▸ **BRIEF**: Only the text belongs in the answer: every line of the records below, transcribed exactly.

▸ **DATASET RECORDS**:
Content starts

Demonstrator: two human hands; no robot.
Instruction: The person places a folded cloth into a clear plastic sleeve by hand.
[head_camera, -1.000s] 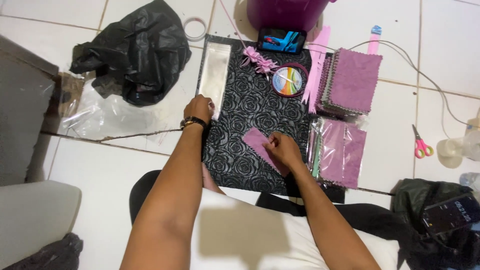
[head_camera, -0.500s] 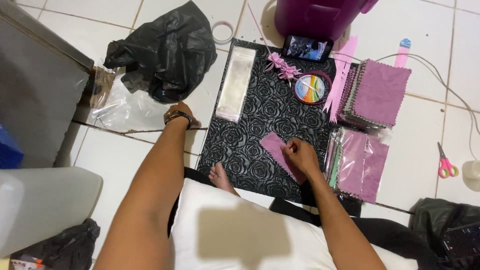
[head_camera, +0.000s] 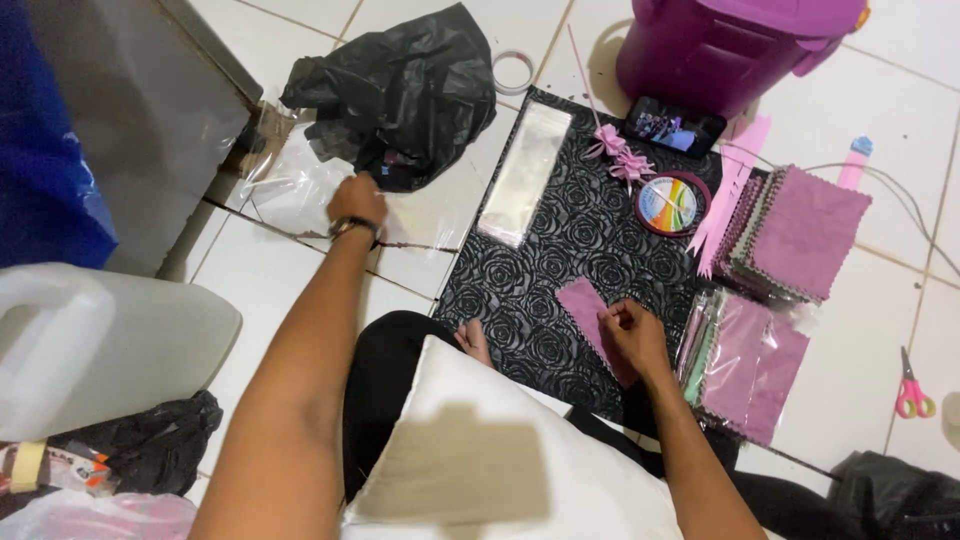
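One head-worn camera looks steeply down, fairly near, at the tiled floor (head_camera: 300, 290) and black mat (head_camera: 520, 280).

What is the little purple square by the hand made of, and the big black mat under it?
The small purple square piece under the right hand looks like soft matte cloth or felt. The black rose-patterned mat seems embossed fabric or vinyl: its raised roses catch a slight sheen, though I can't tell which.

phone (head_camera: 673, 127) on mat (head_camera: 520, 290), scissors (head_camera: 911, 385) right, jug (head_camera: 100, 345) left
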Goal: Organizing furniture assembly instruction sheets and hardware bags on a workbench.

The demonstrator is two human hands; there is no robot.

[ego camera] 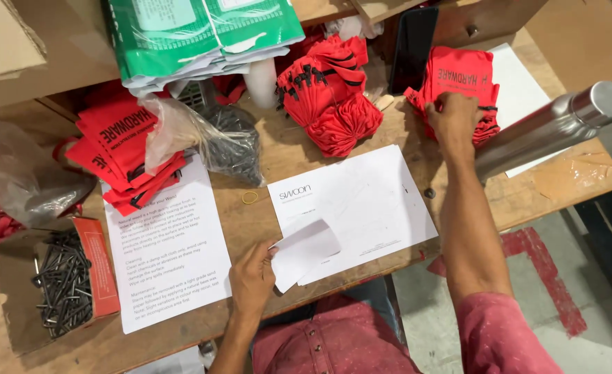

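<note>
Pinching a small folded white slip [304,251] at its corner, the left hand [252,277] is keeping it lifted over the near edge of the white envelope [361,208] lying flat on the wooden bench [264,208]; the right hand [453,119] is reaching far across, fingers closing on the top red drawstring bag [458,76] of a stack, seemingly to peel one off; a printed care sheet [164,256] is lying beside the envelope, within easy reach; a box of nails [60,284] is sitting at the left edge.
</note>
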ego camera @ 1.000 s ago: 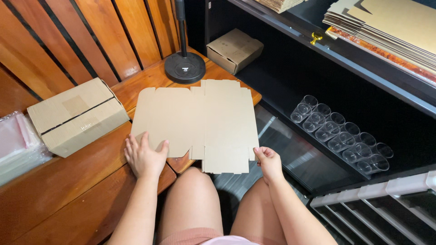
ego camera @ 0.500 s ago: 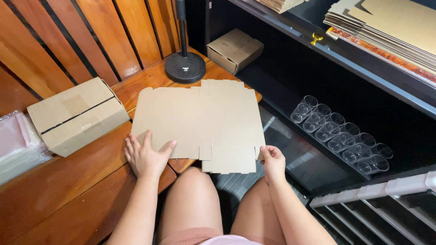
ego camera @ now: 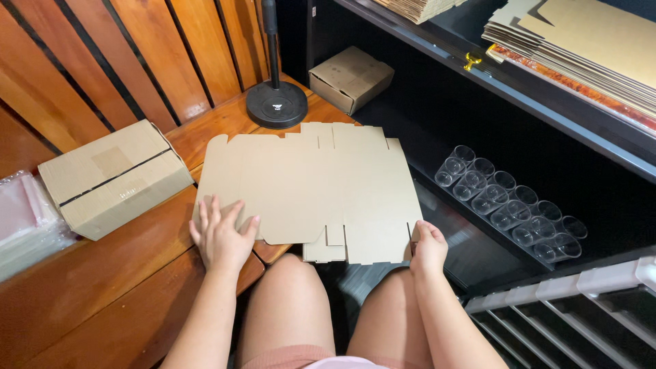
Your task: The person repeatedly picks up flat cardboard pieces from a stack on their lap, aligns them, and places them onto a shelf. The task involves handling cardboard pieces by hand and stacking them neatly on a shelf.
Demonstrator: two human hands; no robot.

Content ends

▸ **WORKED SOLUTION**:
Demonstrator: two human hands; no robot.
Instruction: The person places a folded cloth into a clear plastic sleeve by hand.
[head_camera, -1.000s] 
[head_camera, -0.500s] 
[head_camera, +0.000s] 
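One head-worn camera looks steeply down, fairly near, at the tiled floor (head_camera: 300, 290) and black mat (head_camera: 520, 280).

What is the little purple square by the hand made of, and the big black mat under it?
The small purple square piece under the right hand looks like soft matte cloth or felt. The black rose-patterned mat seems embossed fabric or vinyl: its raised roses catch a slight sheen, though I can't tell which.

phone (head_camera: 673, 127) on mat (head_camera: 520, 290), scissors (head_camera: 911, 385) right, jug (head_camera: 100, 345) left
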Goal: Organizing furniture assembly instruction sheets and hardware bags on a workbench.

The demonstrator is two human hands; there is no robot.

[ego camera] 

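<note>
Pinching a small folded white slip [304,251] at its corner, the left hand [252,277] is keeping it lifted over the near edge of the white envelope [361,208] lying flat on the wooden bench [264,208]; the right hand [453,119] is reaching far across, fingers closing on the top red drawstring bag [458,76] of a stack, seemingly to peel one off; a printed care sheet [164,256] is lying beside the envelope, within easy reach; a box of nails [60,284] is sitting at the left edge.
</note>
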ego camera @ 1.000 s ago: 
ego camera @ 0.500 s ago: 
ego camera @ now: 
Your task: The person repeatedly picks up flat cardboard pieces from a stack on their lap, aligns them, and places them onto a shelf. The task involves handling cardboard pieces by hand and stacking them neatly on a shelf.
Demonstrator: two human hands; no robot.

That completes the response.